Task item: Please transcribe all of the entries exactly, leaving out any images.

○ ○ ○ ○ ○ ○ ○

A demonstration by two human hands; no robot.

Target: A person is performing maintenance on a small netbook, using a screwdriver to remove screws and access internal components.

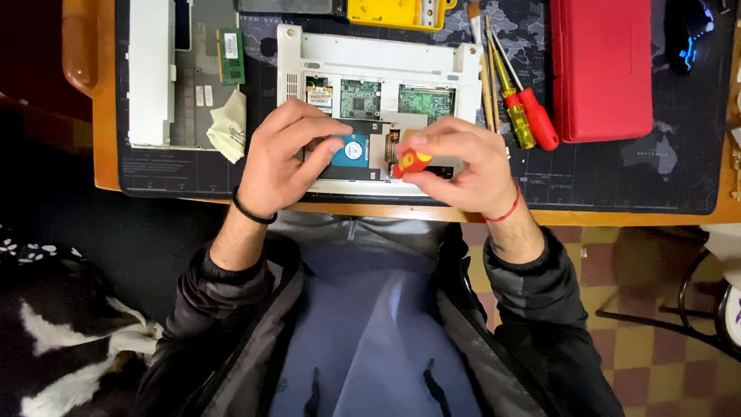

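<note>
Dark mat covers the worktop [100,154]; left hand [282,154] steadies the opened laptop [378,62] at nine o'clock, fingers spread, while right hand [463,166] grip clamps a red-yellow screwdriver [411,161] upright over the drive bay [351,150].

Right of the opened laptop [378,54]: two screwdrivers [525,108] lie close, red case [602,69] just beyond | left: cloth [230,127] and white panel [150,69] crowd in | bare mat [617,177] front right looks passable | top edge: yellow box [397,11], perhaps touching
</note>
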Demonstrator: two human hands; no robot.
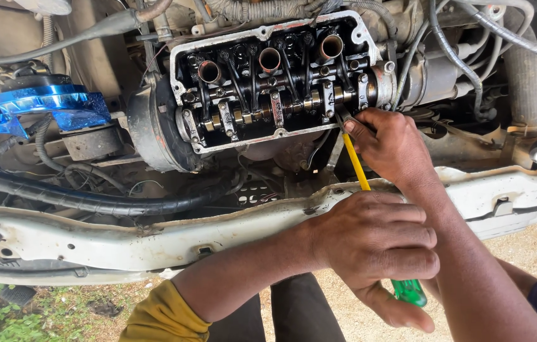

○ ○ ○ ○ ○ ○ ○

Result of the task:
A demonstration by two human hands; no robot.

Target: A person is performing maintenance on a small netbook, using a screwdriver to remove screws and access internal components.


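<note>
Dark mat covers the worktop [100,154]; left hand [282,154] steadies the opened laptop [378,62] at nine o'clock, fingers spread, while right hand [463,166] grip clamps a red-yellow screwdriver [411,161] upright over the drive bay [351,150].

Right of the opened laptop [378,54]: two screwdrivers [525,108] lie close, red case [602,69] just beyond | left: cloth [230,127] and white panel [150,69] crowd in | bare mat [617,177] front right looks passable | top edge: yellow box [397,11], perhaps touching
</note>
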Demonstrator: two human hands; no robot.

This exercise has now been fully answered.